Get to know Renato Ventura

Renato VenturaRenato Ventura was born in Syracuse on the island of Sicily in Italy, overlooking the ocean. He grew up there and became a journalist, a career he continued for eight years. While Americans vacation in Italy to eat, relax and sight-see, Renato vacationed in America, Connecticut to be exact, and met a professor who convinced him to go back to school.

Renato moved permanently to the United States in 1999. Soon after, he earned his Bachelor's degree in English at Trinity College in Hartford CT, spent a year studying abroad in Rome, and earned his Ph.D., also at the University of Connecticut. In 2010, Renato found the University of Dayton.

"I arrived here and honestly, I was a little bit scared. Catholic? Marianist? Should I pray before I go in [for my interview]?" he said, chuckling. "Then, I had the most wonderful day at UD. Every person I met, they were so nice."

After that interview, boarding a plane back to Connecticut, Renato phoned a friend. "I don't know what it is, but I feel completely filled with positive energy," he said. "I knew I was in a good place."

He remembers that weekend interview, and how he joked to Dean Benson that he couldn't find a single thing wrong with the campus, but to perhaps give him a couple of years and the impression could change. Recently, Renato met with Dean Benson for breakfast and told him, "Dean, I've been here three years and I still haven't found anything wrong!"

Since his arrival three years ago, Renato has taught classes from beginner and advanced Italian, to Italian cinema, as well as Italian poets Dante and Bocaccio. He loves to teach and considers himself fortunate to have found the profession, after brief and unpleasant stints as a law student and a door-to-door encyclopedia salesman. From his beloved career in Italy as a journalist, Renato sees the move to teaching as a logical transition.

The same curiosity that inspired him in his radio and TV jobs now pushes him through the research he does in a branch of gender studies he calls "the study of masculinity."

"I've always had this curiosity about, 'What is a man? How do we define a man?'" he explained. His most current research examines four Italian writers and two Italian films, trying to understand "how the male identity or masculinity has been negotiated and redefined in the past 40 years."

Renato attends conferences, at least three each year, meeting new people and reconnecting with old friends and colleagues. With their help, his first book will be published in May.

Even outside of the classroom, it seems Renato can never escape his job. He created the UD Italian Club, and enjoys the film events they host each semester. He created an Italian show on the radio which airs every Wednesday, from 7 to 8 p.m., playing Italian music and interviewing his language students in Italian. Renato also hosts an "Italian table" each Wednesday at KU, where he sits with a little Italian flag and his students come and visit with him.

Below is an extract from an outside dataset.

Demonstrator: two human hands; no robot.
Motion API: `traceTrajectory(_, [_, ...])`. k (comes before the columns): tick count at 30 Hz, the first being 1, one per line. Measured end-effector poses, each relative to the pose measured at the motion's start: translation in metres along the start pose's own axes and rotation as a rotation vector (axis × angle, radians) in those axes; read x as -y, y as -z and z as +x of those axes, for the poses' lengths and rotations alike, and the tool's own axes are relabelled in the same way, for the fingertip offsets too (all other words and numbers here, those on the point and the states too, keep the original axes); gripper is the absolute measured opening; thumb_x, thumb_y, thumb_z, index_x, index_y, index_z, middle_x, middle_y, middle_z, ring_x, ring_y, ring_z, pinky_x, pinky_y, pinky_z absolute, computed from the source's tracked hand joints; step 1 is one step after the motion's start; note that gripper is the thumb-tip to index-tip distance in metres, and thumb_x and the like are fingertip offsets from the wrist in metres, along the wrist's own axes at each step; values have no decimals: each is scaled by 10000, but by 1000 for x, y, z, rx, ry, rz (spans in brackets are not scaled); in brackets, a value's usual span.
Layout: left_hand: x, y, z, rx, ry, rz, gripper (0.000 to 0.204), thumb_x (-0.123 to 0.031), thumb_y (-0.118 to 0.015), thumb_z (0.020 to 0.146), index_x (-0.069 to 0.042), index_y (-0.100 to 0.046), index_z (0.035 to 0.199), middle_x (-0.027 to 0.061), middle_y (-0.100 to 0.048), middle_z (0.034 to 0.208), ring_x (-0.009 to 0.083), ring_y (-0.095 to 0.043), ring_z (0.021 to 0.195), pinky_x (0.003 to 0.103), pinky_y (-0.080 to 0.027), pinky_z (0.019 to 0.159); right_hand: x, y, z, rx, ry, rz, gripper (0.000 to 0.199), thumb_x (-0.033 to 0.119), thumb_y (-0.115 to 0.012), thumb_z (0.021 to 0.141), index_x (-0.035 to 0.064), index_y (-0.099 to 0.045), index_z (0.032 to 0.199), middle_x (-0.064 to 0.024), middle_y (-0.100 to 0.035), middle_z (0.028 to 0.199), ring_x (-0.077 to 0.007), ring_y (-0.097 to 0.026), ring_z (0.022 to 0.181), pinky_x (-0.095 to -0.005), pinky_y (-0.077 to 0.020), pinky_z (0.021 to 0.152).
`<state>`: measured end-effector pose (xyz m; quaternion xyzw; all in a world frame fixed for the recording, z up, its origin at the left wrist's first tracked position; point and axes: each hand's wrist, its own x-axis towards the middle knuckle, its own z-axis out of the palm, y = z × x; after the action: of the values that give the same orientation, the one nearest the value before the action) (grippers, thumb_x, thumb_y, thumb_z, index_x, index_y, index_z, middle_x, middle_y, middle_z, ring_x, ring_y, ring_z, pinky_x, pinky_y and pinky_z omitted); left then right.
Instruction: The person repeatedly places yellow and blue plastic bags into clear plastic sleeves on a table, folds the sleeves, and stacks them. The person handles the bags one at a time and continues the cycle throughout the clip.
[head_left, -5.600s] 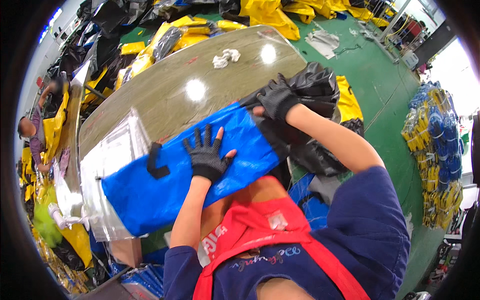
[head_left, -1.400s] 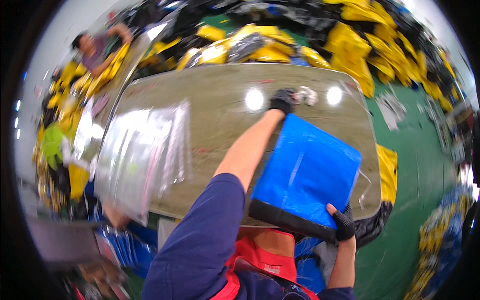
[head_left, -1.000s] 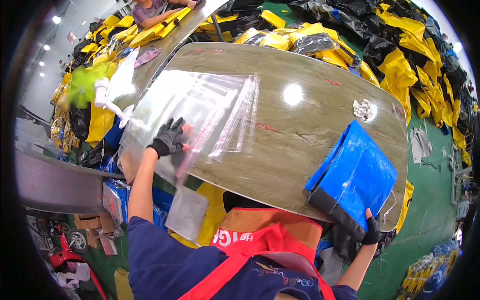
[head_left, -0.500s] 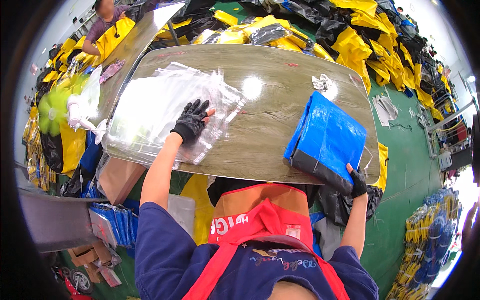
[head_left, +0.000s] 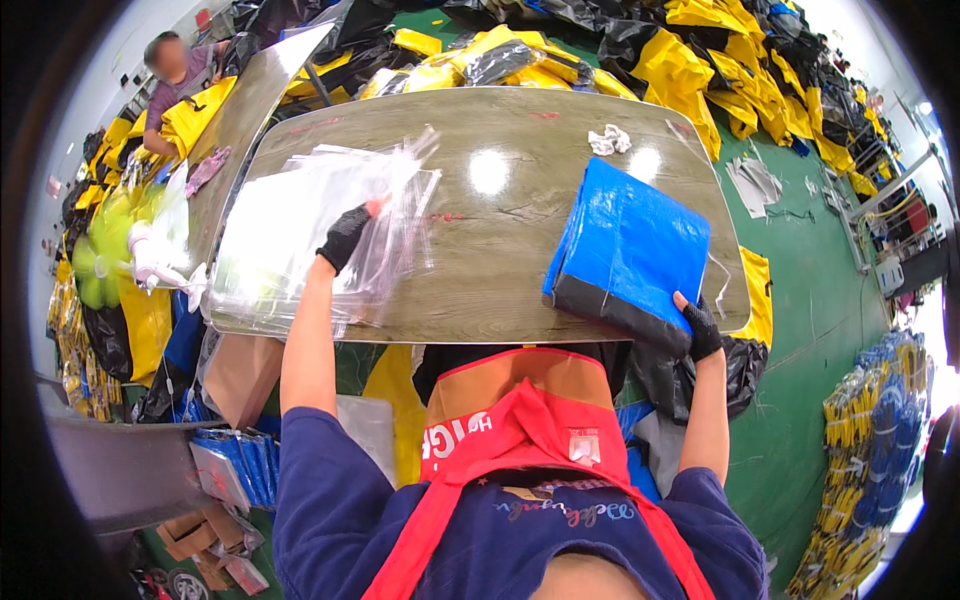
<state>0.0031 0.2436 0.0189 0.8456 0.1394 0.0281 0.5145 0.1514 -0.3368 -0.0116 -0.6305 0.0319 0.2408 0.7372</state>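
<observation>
I see a glossy wood-grain oval table (head_left: pixel 520 270) with a crumpled white scrap (head_left: pixel 609 140) near its far edge. Heaps of yellow-and-black folded covers (head_left: pixel 720 60) lie beyond it on the green floor (head_left: pixel 800 330). Second person in purple top (head_left: pixel 180 85) far left. Stacked blue-and-yellow packets (head_left: pixel 870 440) at right.

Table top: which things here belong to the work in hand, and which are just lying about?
In hand:
- clear plastic bags, under the left hand
- folded blue item, its near corner in the right hand

Lying about:
- crumpled white scrap
- yellow and black heaps beyond the table
</observation>
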Motion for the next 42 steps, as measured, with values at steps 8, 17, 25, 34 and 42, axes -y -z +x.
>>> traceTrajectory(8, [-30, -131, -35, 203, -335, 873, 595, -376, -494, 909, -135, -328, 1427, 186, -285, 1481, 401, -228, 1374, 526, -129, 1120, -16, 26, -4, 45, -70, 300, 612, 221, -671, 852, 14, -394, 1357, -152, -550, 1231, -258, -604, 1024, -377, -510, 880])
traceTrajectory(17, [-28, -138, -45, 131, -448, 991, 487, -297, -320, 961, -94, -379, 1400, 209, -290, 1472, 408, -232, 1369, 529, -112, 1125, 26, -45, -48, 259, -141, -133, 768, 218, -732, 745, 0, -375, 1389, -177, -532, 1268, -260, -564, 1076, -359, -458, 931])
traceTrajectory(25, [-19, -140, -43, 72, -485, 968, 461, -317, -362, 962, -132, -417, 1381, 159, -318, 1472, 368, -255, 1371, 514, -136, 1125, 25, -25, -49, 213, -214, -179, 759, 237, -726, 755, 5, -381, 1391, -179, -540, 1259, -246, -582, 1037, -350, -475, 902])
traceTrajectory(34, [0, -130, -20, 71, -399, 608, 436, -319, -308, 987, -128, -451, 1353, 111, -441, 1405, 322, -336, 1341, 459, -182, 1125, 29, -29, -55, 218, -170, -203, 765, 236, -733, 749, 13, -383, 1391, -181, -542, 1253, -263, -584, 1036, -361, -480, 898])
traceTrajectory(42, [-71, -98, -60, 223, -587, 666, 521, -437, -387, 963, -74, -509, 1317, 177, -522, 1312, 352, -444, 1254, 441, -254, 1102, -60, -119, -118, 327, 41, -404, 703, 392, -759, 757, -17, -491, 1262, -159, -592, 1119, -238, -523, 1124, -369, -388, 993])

"If they need help with Italian, fine. If not, we can just talk and have lunch," he said.

Renato plays the trumpet, a hobby he anticipates returning to after he receives tenure. He adamantly insists entering the classroom is his greatest form of stress relief — Every time he goes in to teach a class, "I totally forget where I am, what I'm doing, all my problems" When looking for something to unwind with at home at night, he turns to video games. Yet, even while playing Lord of the Rings online, Renato still can't separate the activity from his passion for academia.

"I want, if possible, to create a video game for languages," he said, launching into a description of a video game concept he hopes to build using UD talent that would cater the study of languages to the video game generation. "I don't understand how Microsoft didn't think about it!" he laughed. "I think it would be absolutely successful."

Renato lives only five minutes from campus, in Oakwood. He makes himself fully available to his students at any time of any day. He enjoys frequenting the Oregon District, The Neon downtown, and Yellow Springs when he can get out there. "I'm looking forward to exploring more of Ohio," he said. He thoroughly enjoys his time here, both in the United States and right here on campus.

"The ocean is something that I miss," he said, remembering the view from his childhood window of the Ionian Sea. "But I made a promise to myself that if I ever miss my country, it means that I'm not in the right place, and I will pack up and go back. In 14 years, I have never missed my country. [UD is] a perfect campus," he continued. "Our students are great. And, my colleagues, they are fantastic."